The alert given by the scientific community about climate change is sometimes perceived as the same message immutably reiterated from year to year. This represents a very strong misperception of a problem which is on the contrary evolving very quickly, while the range of solutions offered to mitigate it has been constantly diminishing throughout the last decades.

As already understood since the historical work of Revelle and Suess (1957), the oceans play a key role in determining the very complex temporality of the climate problem. This is specifically true in response to CO2: The change in its atmospheric content does not significantly depend on its chemistry, but rather on photosynthesis and exchanges with the oceanic and continental surfaces. The fact that the CO2 being emitted into the atmosphere does not easily manage to penetrate into the ocean determines the very long CO2 atmospheric lifetime: while one half of the CO2 emitted by anthropogenic emissions is quickly absorbed by the continents and the oceans, the “half-life” of the remaining part is of the order of 100 years. CO2 therefore tends to accumulate in the atmosphere. This effect is also increased by the quickly evolving rate at which anthropogenic emissions themselves have been increasing. Between the Second World War and today, the amount of CO2 emitted into the atmosphere due to the use of fossil fuels has been multiplied by a factor of about 10, from about 1 Gt of carbon per year to about 10 Gt nowadaysFootnote 1 (Fig. 1).

Fig. 1
figure 1

Global fossil CO2 emissions from the global carbon project (http://www.globalcarbonatlas.org/en/CO2-emissions)

Full size image

CO2 is only the most important of the different long-lived gases which may stay decades in the atmosphere: methane, nitrous oxide, and CFC.

These gases stay enough to be well mixed. Above our heads, the relative amount of greenhouse gases coming from different parts of the world is therefore unchanged, wherever we may stand. The atmospheric persistence of these gases has another effect: today’s emissions will make tomorrow’s climate, and from this point of view, the climate of the next 20 years is largely written, irremediably, as demonstrated by climate models. And our ability to limit the warming in the following decades also depends on what we do now.

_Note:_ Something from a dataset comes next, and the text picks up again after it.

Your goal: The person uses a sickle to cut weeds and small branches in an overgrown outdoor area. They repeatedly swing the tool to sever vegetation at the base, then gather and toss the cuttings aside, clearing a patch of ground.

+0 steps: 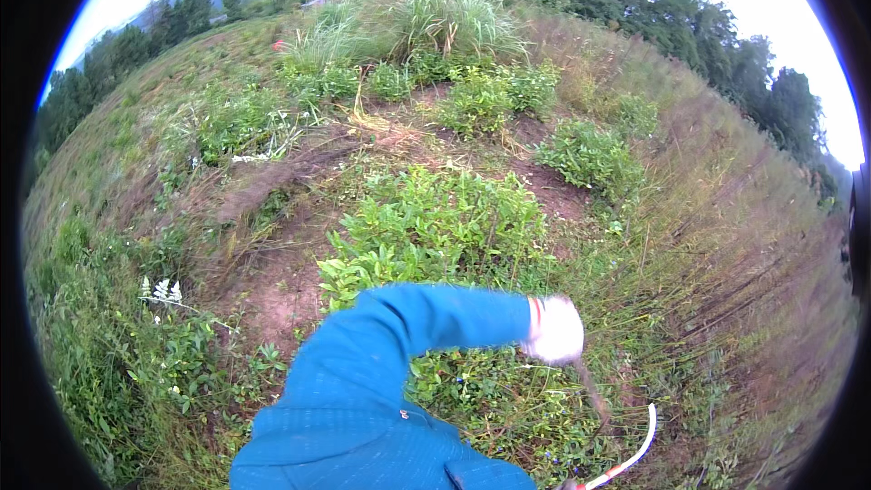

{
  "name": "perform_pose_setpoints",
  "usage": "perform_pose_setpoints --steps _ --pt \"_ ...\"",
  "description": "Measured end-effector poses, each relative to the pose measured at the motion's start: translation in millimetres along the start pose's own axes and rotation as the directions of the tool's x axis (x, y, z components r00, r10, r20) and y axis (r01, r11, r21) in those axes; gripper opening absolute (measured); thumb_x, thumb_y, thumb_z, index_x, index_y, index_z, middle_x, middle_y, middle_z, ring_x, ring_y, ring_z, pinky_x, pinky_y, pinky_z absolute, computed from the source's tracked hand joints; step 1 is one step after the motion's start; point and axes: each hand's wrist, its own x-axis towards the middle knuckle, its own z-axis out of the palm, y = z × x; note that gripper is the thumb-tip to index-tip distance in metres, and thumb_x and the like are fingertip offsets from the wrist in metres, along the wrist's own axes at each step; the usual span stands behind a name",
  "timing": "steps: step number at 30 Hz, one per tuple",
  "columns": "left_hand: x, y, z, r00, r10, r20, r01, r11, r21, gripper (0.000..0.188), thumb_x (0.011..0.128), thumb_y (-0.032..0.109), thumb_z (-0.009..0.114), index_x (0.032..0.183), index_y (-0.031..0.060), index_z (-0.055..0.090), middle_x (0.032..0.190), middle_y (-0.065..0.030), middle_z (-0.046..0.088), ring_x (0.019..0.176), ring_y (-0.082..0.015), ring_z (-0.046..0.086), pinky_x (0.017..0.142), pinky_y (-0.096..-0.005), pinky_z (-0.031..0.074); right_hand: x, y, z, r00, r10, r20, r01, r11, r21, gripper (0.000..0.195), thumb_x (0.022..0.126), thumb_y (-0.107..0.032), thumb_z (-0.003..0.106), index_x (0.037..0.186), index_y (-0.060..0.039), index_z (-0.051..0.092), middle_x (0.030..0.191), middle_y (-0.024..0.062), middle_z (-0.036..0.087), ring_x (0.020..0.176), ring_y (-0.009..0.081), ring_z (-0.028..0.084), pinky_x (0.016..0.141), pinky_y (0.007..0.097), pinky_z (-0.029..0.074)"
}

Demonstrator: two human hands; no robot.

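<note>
My left hand [556, 331], in a white glove with an orange-striped cuff, reaches across to the right in a blue sleeve [463, 316]. It is closed around blurred brownish plant stems [592, 391] that hang down from it. At the bottom edge a curved, pale sickle blade [639, 449] with a red part near its base points upward, below and right of the left hand. Only a greyish sliver of my right hand [566, 484] shows at the sickle's lower end; the rest is cut off by the frame.
A leafy green shrub [442, 224] grows just ahead, with more shrubs [592, 156] beyond. Tall, thin dry grass [721, 258] stands thickly on the right. Cut grass [388, 133] lies on reddish soil [286, 299]. Weeds [170, 367] cover the left. A tall grass clump [449, 20] and trees stand farther off.
</note>
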Motion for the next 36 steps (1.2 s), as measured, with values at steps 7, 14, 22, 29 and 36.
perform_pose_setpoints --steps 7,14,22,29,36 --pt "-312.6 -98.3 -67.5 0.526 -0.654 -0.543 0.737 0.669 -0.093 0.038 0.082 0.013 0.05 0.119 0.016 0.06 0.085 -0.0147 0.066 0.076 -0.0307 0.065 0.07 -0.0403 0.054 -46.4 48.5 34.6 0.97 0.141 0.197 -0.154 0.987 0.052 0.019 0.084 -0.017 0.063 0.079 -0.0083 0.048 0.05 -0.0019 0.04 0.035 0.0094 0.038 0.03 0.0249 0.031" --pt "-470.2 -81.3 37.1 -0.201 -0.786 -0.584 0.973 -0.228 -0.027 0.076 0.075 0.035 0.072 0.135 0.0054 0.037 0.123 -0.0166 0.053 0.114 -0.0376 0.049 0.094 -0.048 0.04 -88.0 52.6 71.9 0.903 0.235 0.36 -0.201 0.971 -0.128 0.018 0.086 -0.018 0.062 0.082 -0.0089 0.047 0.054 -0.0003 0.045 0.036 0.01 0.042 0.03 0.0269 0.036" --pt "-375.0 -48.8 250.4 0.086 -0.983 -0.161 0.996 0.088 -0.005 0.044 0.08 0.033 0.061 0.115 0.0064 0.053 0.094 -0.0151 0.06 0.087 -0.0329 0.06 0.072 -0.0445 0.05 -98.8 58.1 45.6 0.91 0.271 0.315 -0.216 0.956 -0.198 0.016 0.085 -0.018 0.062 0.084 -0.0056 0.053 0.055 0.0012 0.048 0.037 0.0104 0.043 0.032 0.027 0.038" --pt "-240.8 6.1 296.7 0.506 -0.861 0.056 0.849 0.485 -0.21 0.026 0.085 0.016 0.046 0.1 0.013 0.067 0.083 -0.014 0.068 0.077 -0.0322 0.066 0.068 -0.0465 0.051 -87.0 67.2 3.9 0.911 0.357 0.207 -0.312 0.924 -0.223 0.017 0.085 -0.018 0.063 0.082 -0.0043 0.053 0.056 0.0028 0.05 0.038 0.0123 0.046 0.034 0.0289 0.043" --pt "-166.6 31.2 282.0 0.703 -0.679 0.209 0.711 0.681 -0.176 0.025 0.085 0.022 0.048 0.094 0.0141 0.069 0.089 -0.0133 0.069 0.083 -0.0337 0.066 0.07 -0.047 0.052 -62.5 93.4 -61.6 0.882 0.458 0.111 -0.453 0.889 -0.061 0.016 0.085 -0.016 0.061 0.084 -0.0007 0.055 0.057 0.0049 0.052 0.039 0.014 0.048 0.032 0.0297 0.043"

All that does not come as a surprise: it basically confirms computations which were carried out much earlier. One of the most important early alerts on climate risks was expressed 40 years ago, in 1979, in a report to the US Academy of Sciences, based on the first climate models and coordinated by a highly respected scientist, Professor Jule Charney. This anticipation became progressively a reality in the nineties.

At the same time, the prospect of what can be achieved to limit the effects of climate warning also evolved strongly and negatively. We have now entered a new phase where many of the early objectives will be extremely difficult or impossible to meet. At this stage also, the role of the oceans is essential: the irreversibility of what is happening depends on the capacity of the oceans to capture and store more than 90% of the warming caused by greenhouse gases. The consequences are very large. The four scenarios proposed by the latest IPCC report to limit global warming below the level of 1.5° are most probably socially and politically unsustainable. They rely with varying degrees on a strong use of nuclear energy and on the—still uncertain—possibility of capturing and storing billions of tons of carbon each. Even in these conditions, the carbon balance needs to be reached before 2050, to satisfy a 1.5° limit—which means no uncompensated use of fossil fuels, a complete revolution of the world in three decades.

What does it take to allow a positive approach of such a situation: certainly, a more frank confrontation with the reality of the problems. It will be inevitable to live on a planet which will be warmer, more populated, more urbanized, with a biodiversity threatened by a whole range of different processes, and facing extreme meteorological events which will probably be more frequent and more intense. There is, of course, a very wide range of actions that need to be taken urgently to diminish the related damages, through the development of a much more sober society. But this will not be enough. The same Earth will have to feed 8–10 billion human beings, to preserve its living resources, its climate, and there will be a necessity to arbitrate contradictory choices. The oceans have a special status in this context. They constitute partly a solution, because an increasing part of the world population relies on them for their alimentation. They require protection, because they suffer twice from the effect of greenhouse gases, in terms of temperature and acidification, also because of the strong vulnerability or the Arctic and Antarctic oceans. But their potential in many areas still requires to be fully assessed, as is, for example, the case for energy production or carbon storage capacity.

We enter a new world, and the ocean will constitute a very precious help for mankind. But such a wealth of opportunities, such a variety of risks, cannot be left to arbitrary decisions, and they require a strongly oriented science-based management.